[TASK DETAILS]: Restate the lines exactly, starting at the line that contains "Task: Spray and" and finishing with the final line of the records.

Records from a collection:
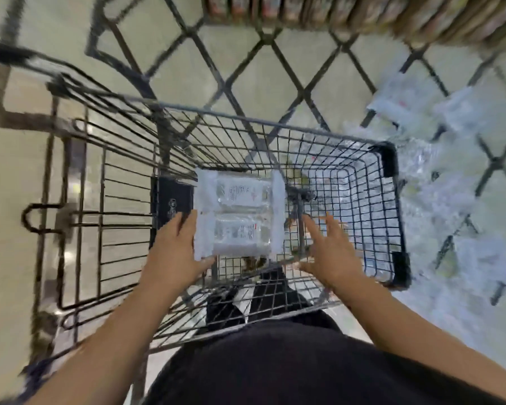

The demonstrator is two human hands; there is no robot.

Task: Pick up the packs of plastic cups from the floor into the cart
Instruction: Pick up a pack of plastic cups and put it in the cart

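Tiled floor [18, 176] carries loose packs [462, 112] at 3 o'clock; inside the cart [275, 121], left hand [173, 252] grips a pack [240, 211] (label blurred), right hand [330, 252] spread, empty.

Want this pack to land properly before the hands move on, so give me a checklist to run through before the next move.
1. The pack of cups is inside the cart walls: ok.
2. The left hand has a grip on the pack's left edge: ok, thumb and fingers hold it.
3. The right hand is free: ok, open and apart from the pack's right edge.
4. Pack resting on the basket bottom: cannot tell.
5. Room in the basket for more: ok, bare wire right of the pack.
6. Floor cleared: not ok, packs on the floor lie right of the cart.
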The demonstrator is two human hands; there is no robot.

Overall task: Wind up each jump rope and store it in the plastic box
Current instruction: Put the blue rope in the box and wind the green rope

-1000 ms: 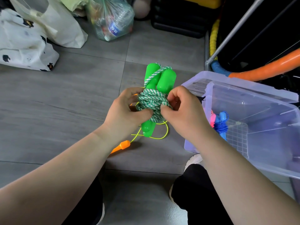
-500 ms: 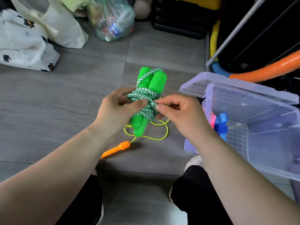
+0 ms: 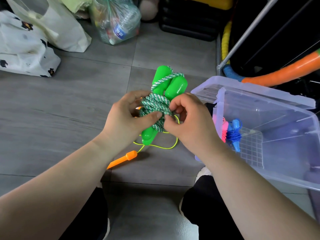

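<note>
Gripping the green rope with left hand, pinching a strand with right hand. Could easily spring undone without a tight tuck before hitting the box, tbh.

The two handles are glossy bright green, and the cord wound round them is twisted in green and white. On the grey, faintly streaked floor lie a neon yellow string and an orange handle. The box is clear with a lilac tint and holds a pink rope and a blue rope. The bag is white with black and orange blotches.
</note>
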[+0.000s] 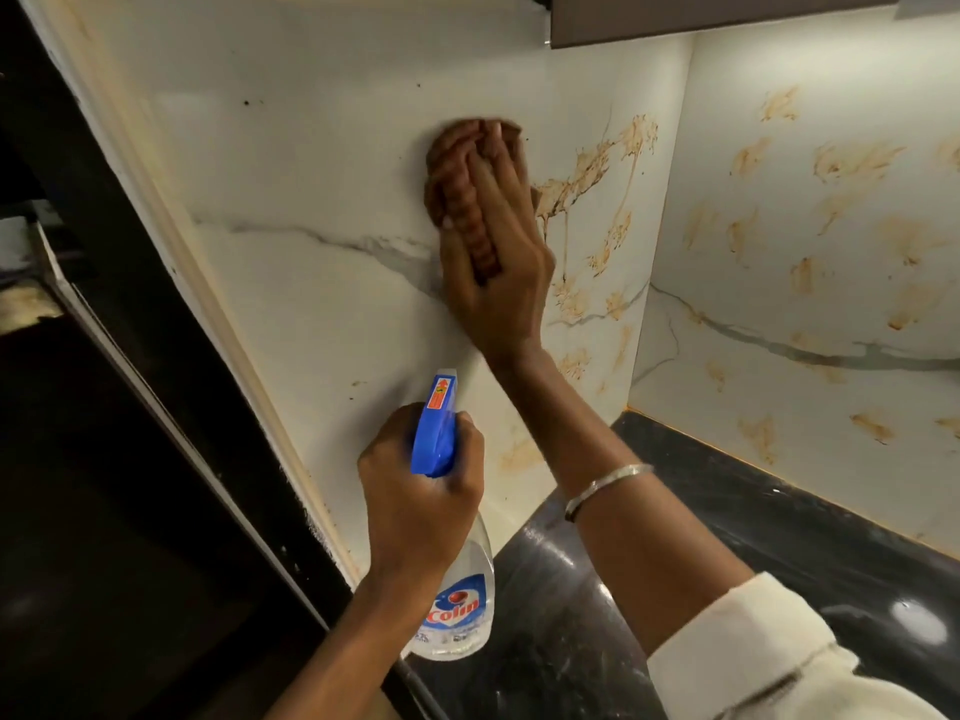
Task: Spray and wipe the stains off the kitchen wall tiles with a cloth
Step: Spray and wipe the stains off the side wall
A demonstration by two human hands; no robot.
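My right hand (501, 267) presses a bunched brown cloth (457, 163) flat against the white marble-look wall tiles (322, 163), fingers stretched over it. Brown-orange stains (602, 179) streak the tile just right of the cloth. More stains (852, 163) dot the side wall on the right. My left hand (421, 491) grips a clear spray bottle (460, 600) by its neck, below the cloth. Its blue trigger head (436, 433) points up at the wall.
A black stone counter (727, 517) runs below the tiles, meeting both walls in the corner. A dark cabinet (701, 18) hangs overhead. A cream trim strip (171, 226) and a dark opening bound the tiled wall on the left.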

[SOLUTION TO THIS EXERCISE]:
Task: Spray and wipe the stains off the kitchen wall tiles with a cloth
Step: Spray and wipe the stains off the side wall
A demonstration by two human hands; no robot.
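My right hand (501, 267) presses a bunched brown cloth (457, 163) flat against the white marble-look wall tiles (322, 163), fingers stretched over it. Brown-orange stains (602, 179) streak the tile just right of the cloth. More stains (852, 163) dot the side wall on the right. My left hand (421, 491) grips a clear spray bottle (460, 600) by its neck, below the cloth. Its blue trigger head (436, 433) points up at the wall.
A black stone counter (727, 517) runs below the tiles, meeting both walls in the corner. A dark cabinet (701, 18) hangs overhead. A cream trim strip (171, 226) and a dark opening bound the tiled wall on the left.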

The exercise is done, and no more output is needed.